Ma parlare non basta. Da tempo associazioni per i diritti umani e operatori legali denunciano l’inumanità di questi luoghi, ma la linea, anche di questo governo è di crearne di nuovi.

E’ chiaro che denunciare e lottare contro ogni violazione dei diritti umani, contro ogni violenza poliziesca, repressione, sopruso è necessario e basilare, così come è fondamentale smascherare la natura anti-insurrezionale, funzionale al capitale, di tutto l’apparato repressivo e del sistema detentivo.

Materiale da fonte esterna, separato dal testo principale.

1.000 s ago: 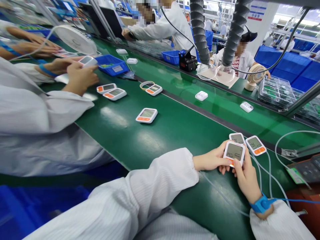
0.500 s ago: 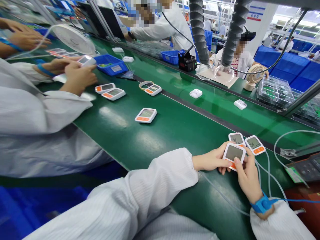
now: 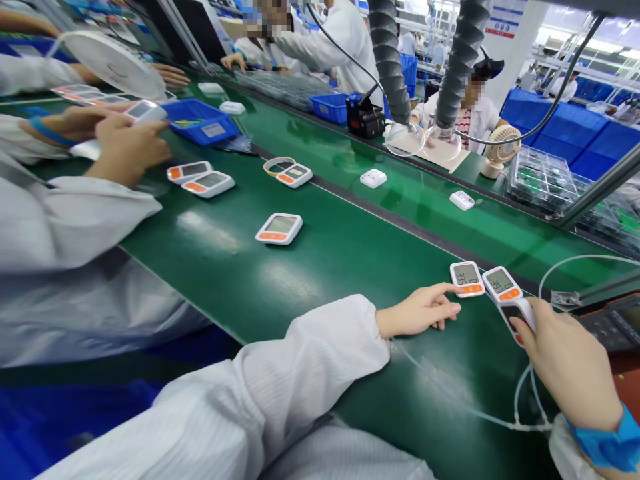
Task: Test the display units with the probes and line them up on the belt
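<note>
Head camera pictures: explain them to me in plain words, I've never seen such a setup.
There is no robot here. A person works with two bare hands, and every picture comes from one camera worn on their head, looking forward and down.

The right hand holds a tilted white device. The left hand is open, its index finger at the orange buttons of the nearer display unit. Just right of that lies a second display unit.

Farther left on the green table sits a lone unit. Beyond it are more units and a blue bin, near a co-worker's hands.
</note>
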Demonstrator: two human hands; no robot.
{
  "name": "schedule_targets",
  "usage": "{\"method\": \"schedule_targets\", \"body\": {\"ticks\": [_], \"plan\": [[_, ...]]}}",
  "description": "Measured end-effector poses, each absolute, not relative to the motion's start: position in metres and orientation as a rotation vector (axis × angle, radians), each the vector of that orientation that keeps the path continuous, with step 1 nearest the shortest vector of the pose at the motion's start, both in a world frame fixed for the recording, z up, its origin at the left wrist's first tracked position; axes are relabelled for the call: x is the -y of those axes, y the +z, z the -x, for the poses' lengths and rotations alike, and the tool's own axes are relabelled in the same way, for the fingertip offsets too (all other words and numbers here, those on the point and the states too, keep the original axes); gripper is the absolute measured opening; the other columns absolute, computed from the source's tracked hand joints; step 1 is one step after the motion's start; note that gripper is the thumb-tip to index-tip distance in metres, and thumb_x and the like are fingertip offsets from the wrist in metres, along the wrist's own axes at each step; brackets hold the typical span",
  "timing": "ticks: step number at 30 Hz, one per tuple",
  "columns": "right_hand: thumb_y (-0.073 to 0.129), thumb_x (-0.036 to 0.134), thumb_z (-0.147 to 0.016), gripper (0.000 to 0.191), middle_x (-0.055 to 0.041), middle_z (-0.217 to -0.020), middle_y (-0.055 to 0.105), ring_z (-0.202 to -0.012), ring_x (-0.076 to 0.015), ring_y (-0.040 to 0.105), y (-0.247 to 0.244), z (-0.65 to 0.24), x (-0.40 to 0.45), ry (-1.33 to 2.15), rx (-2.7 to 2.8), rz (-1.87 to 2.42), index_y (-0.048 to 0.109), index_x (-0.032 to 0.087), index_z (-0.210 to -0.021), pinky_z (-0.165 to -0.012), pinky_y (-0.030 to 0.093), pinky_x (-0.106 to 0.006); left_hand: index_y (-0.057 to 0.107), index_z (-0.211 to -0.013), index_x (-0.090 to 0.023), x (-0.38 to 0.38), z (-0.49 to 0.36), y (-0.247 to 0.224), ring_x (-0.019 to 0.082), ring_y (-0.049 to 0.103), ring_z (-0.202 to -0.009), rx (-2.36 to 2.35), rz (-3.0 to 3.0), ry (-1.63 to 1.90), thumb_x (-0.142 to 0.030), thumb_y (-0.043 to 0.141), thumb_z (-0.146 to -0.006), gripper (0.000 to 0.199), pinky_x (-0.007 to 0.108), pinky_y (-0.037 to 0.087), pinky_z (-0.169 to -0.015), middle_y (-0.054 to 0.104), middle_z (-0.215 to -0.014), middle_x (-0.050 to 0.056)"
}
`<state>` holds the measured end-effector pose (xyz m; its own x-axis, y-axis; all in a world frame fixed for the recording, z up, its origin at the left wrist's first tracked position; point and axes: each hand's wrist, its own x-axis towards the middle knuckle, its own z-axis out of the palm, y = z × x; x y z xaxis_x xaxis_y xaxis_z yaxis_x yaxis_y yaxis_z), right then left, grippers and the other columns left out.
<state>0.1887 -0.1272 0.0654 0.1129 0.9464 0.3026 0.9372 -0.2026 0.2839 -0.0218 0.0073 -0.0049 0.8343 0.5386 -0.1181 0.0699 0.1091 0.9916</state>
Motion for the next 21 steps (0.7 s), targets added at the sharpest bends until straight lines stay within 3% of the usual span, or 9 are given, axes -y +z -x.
{"method": "schedule_targets", "body": {"ticks": [3,6,11,13,15,17,21], "plan": [[0.071,0.041,-0.090,0.026,-0.0002,-0.058,0.056,-0.054,-0.0248,0.060,0.053,-0.203,0.123,0.428,-1.841,-2.281,0.059,0.021,-0.102,-0.048,0.024,-0.029,0.057,-0.127,-0.015,-0.011,0.020,-0.007,0.010,0.059,-0.062,-0.571,-1.422,0.400,-0.045,0.062,-0.088,0.049,0.026,0.049,-0.063,0.067,-0.086,0.004],[0.070,0.038,-0.093,0.026,-0.0011,-0.060,0.059,-0.057,-0.0257,0.063,0.051,-0.210,0.116,0.312,-1.774,-2.246,0.058,0.019,-0.107,-0.048,0.023,-0.029,0.061,-0.119,-0.014,-0.013,0.020,-0.007,0.010,0.057,-0.060,-0.601,-1.425,0.412,-0.044,0.063,-0.086,0.044,0.026,0.048,-0.062,0.067,-0.082,0.003],[0.065,0.031,-0.095,0.016,-0.0098,-0.078,0.063,-0.074,-0.0315,0.063,0.048,-0.177,0.115,0.439,-1.890,-2.278,0.059,0.017,-0.094,-0.055,0.036,-0.034,0.065,-0.107,-0.014,-0.012,0.020,-0.006,0.010,0.057,-0.060,-0.616,-1.430,0.416,-0.046,0.066,-0.083,0.040,0.025,0.048,-0.061,0.065,-0.077,0.002],[0.067,0.032,-0.094,0.016,-0.0070,-0.081,0.063,-0.074,-0.0268,0.063,0.034,-0.143,0.120,0.158,-2.257,-2.277,0.060,0.019,-0.097,-0.061,0.043,-0.035,0.065,-0.104,-0.014,-0.013,0.021,-0.004,0.009,0.056,-0.059,-0.612,-1.432,0.438,-0.048,0.064,-0.084,0.040,0.025,0.046,-0.059,0.064,-0.076,0.002],[0.079,0.036,-0.086,0.029,-0.0052,-0.091,0.064,-0.078,-0.0245,0.062,0.015,-0.107,0.125,-0.228,-2.551,-2.171,0.060,0.021,-0.103,-0.066,0.049,-0.034,0.066,-0.102,-0.013,-0.016,0.023,-0.001,0.009,0.055,-0.058,-0.613,-1.441,0.480,-0.048,0.063,-0.085,0.039,0.024,0.044,-0.058,0.064,-0.076,0.002],[0.087,0.033,-0.077,0.035,-0.0057,-0.093,0.061,-0.082,-0.0278,0.060,-0.003,-0.081,0.129,-0.252,-2.593,-2.134,0.059,0.021,-0.094,-0.068,0.050,-0.039,0.066,-0.101,-0.013,-0.020,0.026,0.004,0.009,0.055,-0.058,-0.629,-1.456,0.529,-0.047,0.062,-0.085,0.038,0.024,0.043,-0.058,0.064,-0.077,0.002],[0.074,0.014,-0.086,0.022,-0.0030,-0.086,0.056,-0.080,-0.0249,0.057,-0.023,-0.071,0.132,-0.267,-2.673,-2.108,0.053,0.021,-0.081,-0.070,0.050,-0.039,0.066,-0.101,-0.013,-0.030,0.032,0.007,0.010,0.056,-0.060,-0.676,-1.521,0.626,-0.044,0.060,-0.087,0.034,0.025,0.046,-0.060,0.065,-0.078,0.003]]}}
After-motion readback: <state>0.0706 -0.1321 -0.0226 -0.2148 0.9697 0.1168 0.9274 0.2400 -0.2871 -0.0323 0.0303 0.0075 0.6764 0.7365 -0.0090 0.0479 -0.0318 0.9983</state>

Ma il vero vaccino alla pandemia di repressione, che attacca a 360° la libertà e dignità di tutte e tutti, lavoratrici e lavoratori, immigrat*, proletar*, detenut*, ribelli, è l’organizzazione solidale e internazionale di tutti i proletari e proletarie in lotta contro la repressione.

Occorre unire le forze e le energie, rafforzare e allargare la rete di informazione e solidarietà esistente, costruire un nuovo strumento unitario, organizzato e di massa, in grado di coordinare, sviluppare e amplificare le lotte per contrastare a 360° l’attacco repressivo dello stato.

A questo scopo proponiamo a tutte e tutti di costruire un’assemblea nazionale contro la repressione con presenza diretta, da preparare con una riunione il 26 settembre – luogo da destinarsi – che ne fissi il percorso di lotta e la data.

Vi chiediamo di esprimervi su questo circa la vostra disponibilità, motivando con pareri, informazioni e altre proposte la vostra risposta a questo appello, scrivendo a sommosprol@gmail.com / srp@inventati.org (3287223675 per messaggistica diretta)

In attesa esprimiamo solidarietà a chi è stato/a colpito/a dalla repressione e ci auguriamo di compiere insieme questo primo passo verso un fronte unito contro la repressione e il sistema carcerario.